Activity: Only one stretch of the data below is needed. Output the lines from the one with "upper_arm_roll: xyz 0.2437" up to and including the one with "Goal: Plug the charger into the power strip", exactly as they stand.

Excerpted records:
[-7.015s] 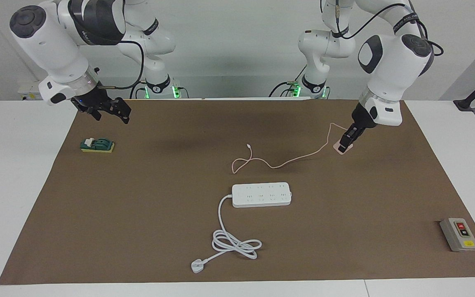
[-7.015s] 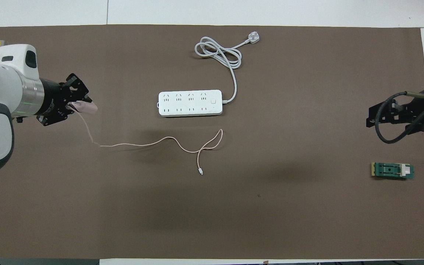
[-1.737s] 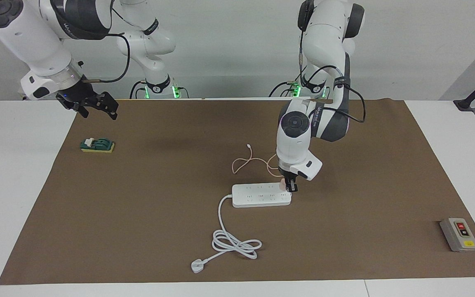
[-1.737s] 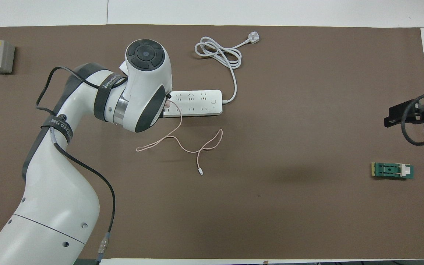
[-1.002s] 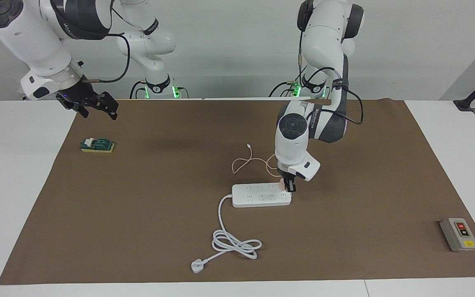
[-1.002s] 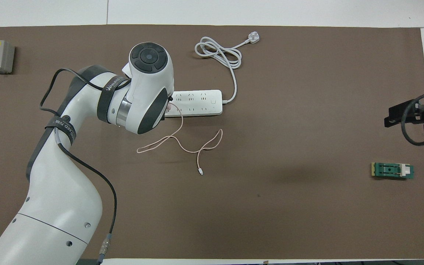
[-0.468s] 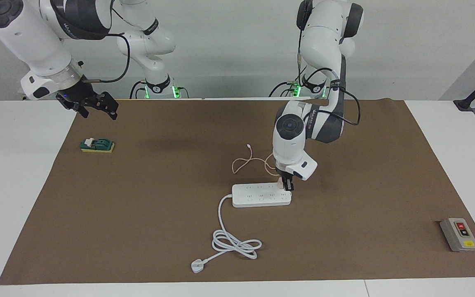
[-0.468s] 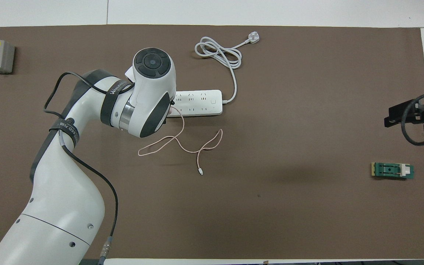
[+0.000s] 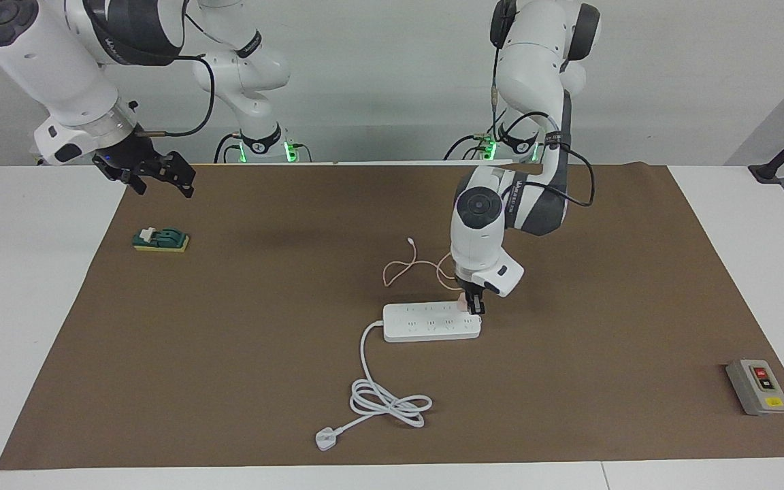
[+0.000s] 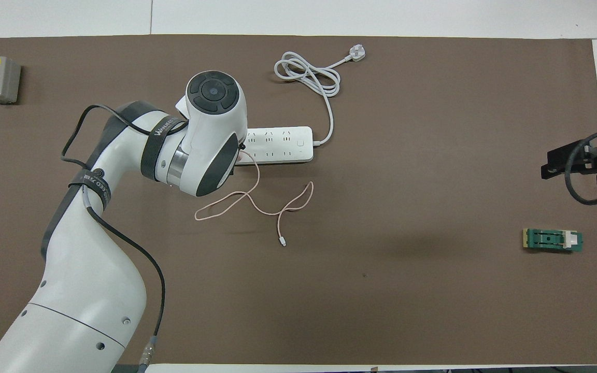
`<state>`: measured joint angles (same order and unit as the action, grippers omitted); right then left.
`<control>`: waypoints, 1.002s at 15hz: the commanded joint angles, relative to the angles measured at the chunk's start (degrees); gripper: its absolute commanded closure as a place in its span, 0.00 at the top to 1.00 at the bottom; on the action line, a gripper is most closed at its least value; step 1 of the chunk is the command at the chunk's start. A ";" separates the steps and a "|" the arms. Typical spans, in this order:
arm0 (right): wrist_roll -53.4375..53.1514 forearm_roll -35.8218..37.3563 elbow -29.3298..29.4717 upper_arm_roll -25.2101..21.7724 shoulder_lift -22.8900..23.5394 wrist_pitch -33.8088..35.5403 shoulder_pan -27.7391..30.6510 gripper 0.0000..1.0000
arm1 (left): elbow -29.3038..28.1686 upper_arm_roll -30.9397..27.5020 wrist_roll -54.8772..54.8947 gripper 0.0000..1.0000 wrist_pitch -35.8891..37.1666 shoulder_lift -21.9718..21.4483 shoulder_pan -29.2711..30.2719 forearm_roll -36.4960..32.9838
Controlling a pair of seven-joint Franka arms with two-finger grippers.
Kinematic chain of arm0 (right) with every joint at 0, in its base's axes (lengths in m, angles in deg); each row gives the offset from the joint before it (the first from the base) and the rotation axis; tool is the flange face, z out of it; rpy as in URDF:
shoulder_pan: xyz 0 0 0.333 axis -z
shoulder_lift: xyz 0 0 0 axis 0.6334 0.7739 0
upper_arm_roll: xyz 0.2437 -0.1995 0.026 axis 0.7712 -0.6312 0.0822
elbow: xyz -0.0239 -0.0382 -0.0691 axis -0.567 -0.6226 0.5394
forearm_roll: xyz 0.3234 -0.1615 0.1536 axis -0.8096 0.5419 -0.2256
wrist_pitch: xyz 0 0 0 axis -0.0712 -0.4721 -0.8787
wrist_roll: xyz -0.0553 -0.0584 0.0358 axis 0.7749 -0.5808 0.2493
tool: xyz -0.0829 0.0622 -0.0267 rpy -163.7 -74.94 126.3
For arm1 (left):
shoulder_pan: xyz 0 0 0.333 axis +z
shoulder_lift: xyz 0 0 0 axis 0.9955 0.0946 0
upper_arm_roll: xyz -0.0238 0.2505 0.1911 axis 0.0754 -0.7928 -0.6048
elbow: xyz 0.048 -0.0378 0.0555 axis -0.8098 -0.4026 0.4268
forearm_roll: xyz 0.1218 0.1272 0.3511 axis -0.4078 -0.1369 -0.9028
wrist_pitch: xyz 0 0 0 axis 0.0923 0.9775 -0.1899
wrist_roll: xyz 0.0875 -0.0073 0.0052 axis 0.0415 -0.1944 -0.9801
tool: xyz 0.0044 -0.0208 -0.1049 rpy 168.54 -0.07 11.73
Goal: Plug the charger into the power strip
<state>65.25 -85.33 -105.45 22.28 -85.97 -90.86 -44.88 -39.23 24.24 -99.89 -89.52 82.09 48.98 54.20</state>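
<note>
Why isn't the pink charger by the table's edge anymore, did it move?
Yes. The left gripper carried the charger from the left arm's end of the table to the power strip, and holds it on the strip's end.

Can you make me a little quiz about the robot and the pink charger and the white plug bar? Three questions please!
1. Which gripper holds the charger?
2. True or false: the charger is over the middle of the power strip.
3. What does the right gripper hold: A) the green block, B) the white plug, C) nothing?

Key
1. The left gripper, shut on the charger.
2. False: it is at the strip's end toward the left arm's side of the table.
3. C: it waits open in the air, above the green block.
</note>
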 commanded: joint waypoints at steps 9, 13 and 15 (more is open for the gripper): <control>1.22 0.71 0.33 0.55 -0.37 1.18 0.75 1.00 | -4.73 -0.44 -4.35 0.00 -2.39 1.54 -2.82 -3.49; 1.22 0.71 0.33 0.55 -0.37 1.18 0.75 1.00 | -4.47 -0.27 -3.83 0.00 -3.00 1.54 -2.12 -3.58; 1.22 0.71 0.33 0.55 -0.46 1.18 0.75 1.00 | -4.55 -0.35 -2.60 0.00 -2.48 0.32 -2.12 -3.58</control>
<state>65.25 -85.33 -105.45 22.28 -85.97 -90.86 -44.88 -41.01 23.94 -102.74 -91.48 81.68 47.31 50.26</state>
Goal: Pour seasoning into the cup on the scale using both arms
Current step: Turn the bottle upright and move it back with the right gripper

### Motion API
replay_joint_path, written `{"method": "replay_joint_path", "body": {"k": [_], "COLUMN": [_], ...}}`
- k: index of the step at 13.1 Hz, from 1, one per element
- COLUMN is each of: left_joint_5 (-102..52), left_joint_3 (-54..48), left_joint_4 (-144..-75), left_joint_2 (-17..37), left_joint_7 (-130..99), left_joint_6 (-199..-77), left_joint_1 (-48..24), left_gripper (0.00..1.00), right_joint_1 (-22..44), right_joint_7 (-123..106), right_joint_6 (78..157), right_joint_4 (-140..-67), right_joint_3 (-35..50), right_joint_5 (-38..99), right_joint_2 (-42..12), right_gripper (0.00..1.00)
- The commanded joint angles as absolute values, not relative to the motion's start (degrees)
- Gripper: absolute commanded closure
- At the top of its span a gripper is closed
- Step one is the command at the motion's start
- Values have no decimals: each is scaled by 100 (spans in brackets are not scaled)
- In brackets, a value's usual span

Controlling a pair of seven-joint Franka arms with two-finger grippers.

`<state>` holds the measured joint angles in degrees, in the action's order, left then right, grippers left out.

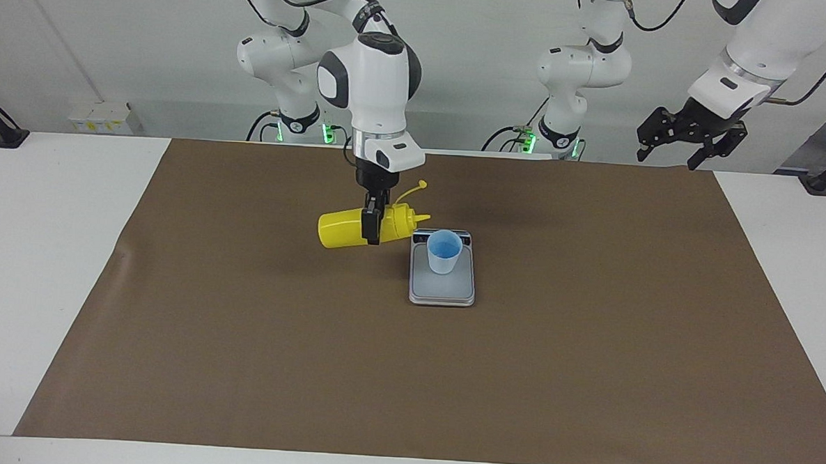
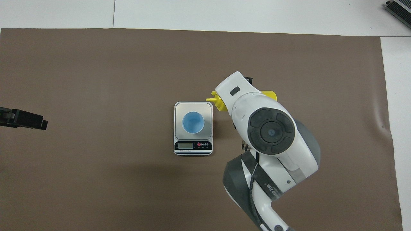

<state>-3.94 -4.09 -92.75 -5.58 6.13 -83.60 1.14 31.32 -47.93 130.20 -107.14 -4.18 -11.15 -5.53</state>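
Note:
My right gripper (image 1: pixel 372 230) is shut on the yellow seasoning bottle (image 1: pixel 340 230) and holds it on its side in the air, beside the scale (image 1: pixel 442 289). The nozzle (image 1: pixel 422 219) points toward the cup and stops about at the scale's edge, short of the cup's rim. The cap strap (image 1: pixel 413 189) sticks up. The pale-blue cup (image 1: pixel 444 251) stands upright on the scale's plate. In the overhead view the right arm covers most of the bottle (image 2: pixel 269 94); the cup (image 2: pixel 193 122) and scale (image 2: pixel 178 107) show fully. My left gripper (image 1: pixel 692 139) waits, raised and open, at the left arm's end of the table.
A brown mat (image 1: pixel 240 357) covers the middle of the white table (image 1: pixel 36 243). The scale's dark display strip (image 2: pixel 192 146) is on its edge nearer to the robots. The left gripper (image 2: pixel 24 119) shows at the edge of the overhead view.

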Motion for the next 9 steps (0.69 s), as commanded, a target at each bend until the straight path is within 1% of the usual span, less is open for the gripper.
{"method": "replay_joint_path", "body": {"k": [1,9], "left_joint_5": [-422,-422], "left_joint_3": [-439,-439], "left_joint_4": [-9439,-9439], "left_joint_2": [-721,-721], "left_joint_7": [580,580], "left_joint_6": [-8341,-8341], "left_joint_1": [193,193], "left_gripper": [0,0], "right_joint_1": [2813,1786], "right_joint_7": [-5280,-6950], "right_joint_6": [13245,13341], "right_joint_4": [-11004,-11021], "right_joint_3": [-352,-360], "right_joint_5": [-303,2563], "right_joint_2": [-281,-272], "right_gripper": [100,100]}}
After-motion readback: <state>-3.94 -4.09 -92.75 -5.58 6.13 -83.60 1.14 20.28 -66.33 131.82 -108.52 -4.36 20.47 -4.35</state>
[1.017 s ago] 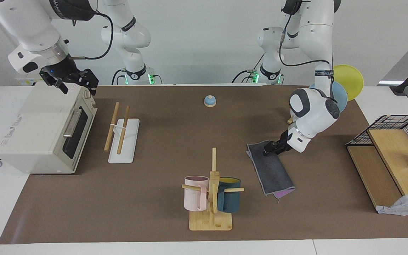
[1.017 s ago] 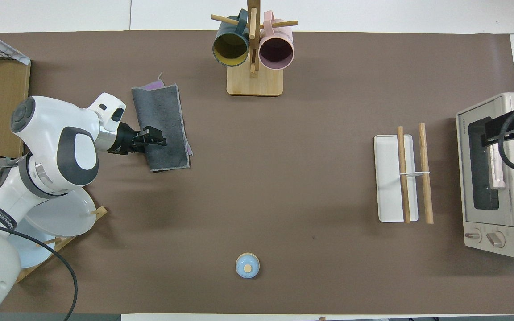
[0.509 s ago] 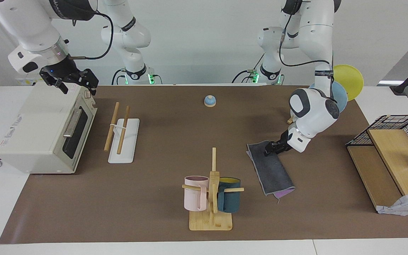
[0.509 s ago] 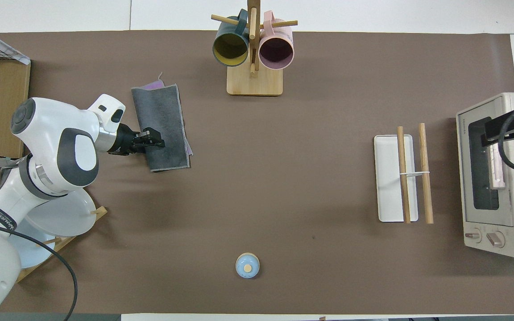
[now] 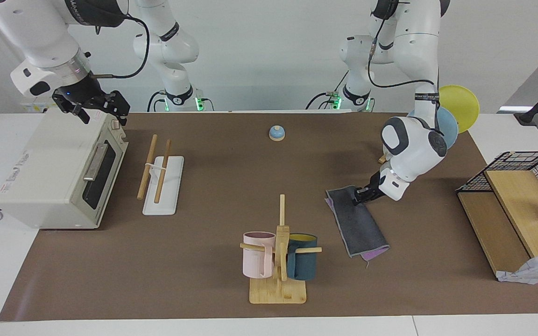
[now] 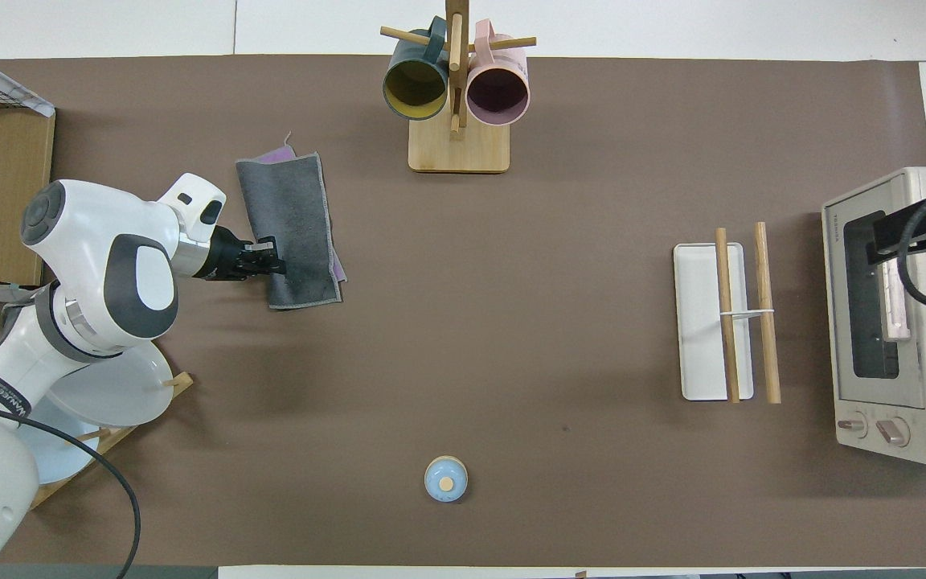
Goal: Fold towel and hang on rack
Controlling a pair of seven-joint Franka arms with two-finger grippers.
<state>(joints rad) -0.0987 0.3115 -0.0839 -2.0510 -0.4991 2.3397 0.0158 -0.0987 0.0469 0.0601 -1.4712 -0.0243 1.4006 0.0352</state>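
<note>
The towel [image 5: 360, 224] [image 6: 294, 217] lies folded in a long strip on the brown mat, dark grey face up, with purple peeking out at its end farthest from the robots. My left gripper [image 5: 358, 195] [image 6: 270, 262] sits low at the towel's long edge, close to the end nearest the robots. It is shut on that edge, which is slightly raised there. The rack [image 5: 171, 191] [image 6: 700, 322], two wooden rods on a white base, stands toward the right arm's end. My right gripper [image 5: 103, 111] waits open over the toaster oven and holds nothing.
A toaster oven [image 5: 59, 168] [image 6: 889, 322] stands beside the rack. A mug tree [image 5: 278, 252] [image 6: 455, 80] stands farther from the robots than the towel. A blue bell [image 5: 276, 133] [image 6: 446, 478] sits near the robots. A plate stand [image 5: 456, 109] and a wooden shelf [image 5: 507, 210] flank the left arm.
The left gripper's fingers have closed on the towel's edge and drawn back a little toward the left arm's end. The right arm has not moved.
</note>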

Response to this task:
upper_arm_roll: xyz 0.2437 -0.1995 0.026 axis 0.7712 -0.6312 0.0822
elbow: xyz -0.0239 -0.0382 -0.0691 axis -0.567 -0.6226 0.5394
forearm_roll: xyz 0.3234 -0.1615 0.1536 axis -0.8096 0.5419 -0.2256
wrist_pitch: xyz 0 0 0 axis -0.0712 -0.4721 -0.8787
wrist_roll: xyz -0.0553 -0.0584 0.0358 axis 0.7749 -0.5808 0.2493
tool: xyz -0.0829 0.0622 -0.0267 rpy -163.7 -74.94 126.3
For arm1 (left):
shoulder_pan: xyz 0 0 0.333 axis +z
shoulder_lift: xyz 0 0 0 axis 0.9955 0.0946 0
upper_arm_roll: xyz -0.0238 0.2505 0.1911 axis 0.0754 -0.7928 -0.6048
elbow: xyz 0.048 -0.0378 0.0555 axis -0.8098 -0.4026 0.4268
forearm_roll: xyz 0.1218 0.1272 0.3511 axis -0.4078 -0.1369 -0.9028
wrist_pitch: xyz 0 0 0 axis 0.0923 0.9775 -0.1899
wrist_roll: xyz 0.0875 -0.0073 0.0052 axis 0.0415 -0.1944 -0.9801
tool: xyz 0.0044 -0.0208 -0.1049 rpy 168.54 -0.07 11.73
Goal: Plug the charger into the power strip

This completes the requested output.